DOCTOR: I can do anything. There's nothing I can't do. Nothing. But I'm not supposed to. Ripples, tidal waves, rules. I'm not supposed to. Oh. Oh!
[...]
DOCTOR: To remind me. To hold me to the mark. I'm the Doctor, and I save people.
(He shouts at the sky - at the Time Lords?)
DOCTOR: And if anyone happens to be listening, and you've got any kind of a problem with that, to hell with you!
~
ADELAIDE: But you said we die. For the future, for the human race.
DOCTOR: Yes, because there are laws. There are Laws of Time. Once upon a time there were people in charge of those laws, but they died. They all died. Do you know who that leaves? Me! It's taken me all these years to realise the Laws of Time are mine, and they will obey me!
[...]
ADELAIDE: Is there nothing you can't do?
DOCTOR: Not any more.
But the difference is that this time the Doctor knows enough, has come far enough to see himself clearly.
(
x)
He's not going to go off like Ten did... But he still made the same kind of mistake.
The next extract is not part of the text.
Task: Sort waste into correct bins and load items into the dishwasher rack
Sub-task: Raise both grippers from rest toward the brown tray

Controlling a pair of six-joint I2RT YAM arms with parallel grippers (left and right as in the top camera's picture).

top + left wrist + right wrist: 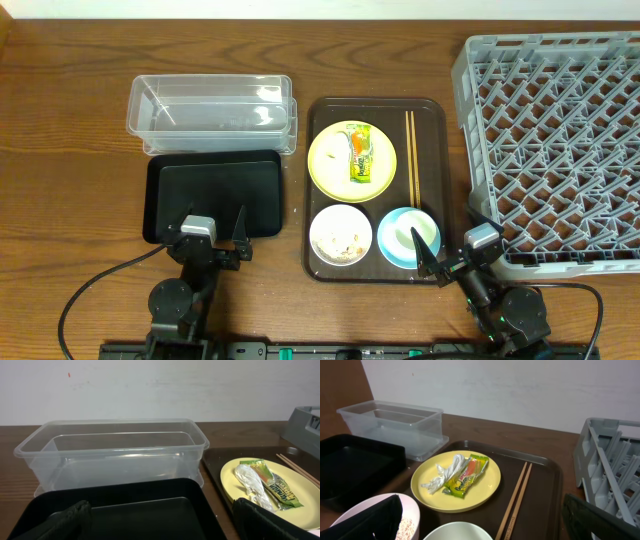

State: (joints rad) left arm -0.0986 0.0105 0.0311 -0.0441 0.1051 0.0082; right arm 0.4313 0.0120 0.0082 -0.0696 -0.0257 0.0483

Going back to the idea of hubris as one of the key-words for this season, and Clara & Twelve as Ten and Rose, we can see Twelve 'saving' Ashildr very much in the light of Rose saving Jack. Done out of the best of motives, but using power not quite within their control... And it looks like Ashildr will not be as forgiving as the good Captain. (I've tried to stay away from spoilers, so please don't tell me everything that'll happen tonight!)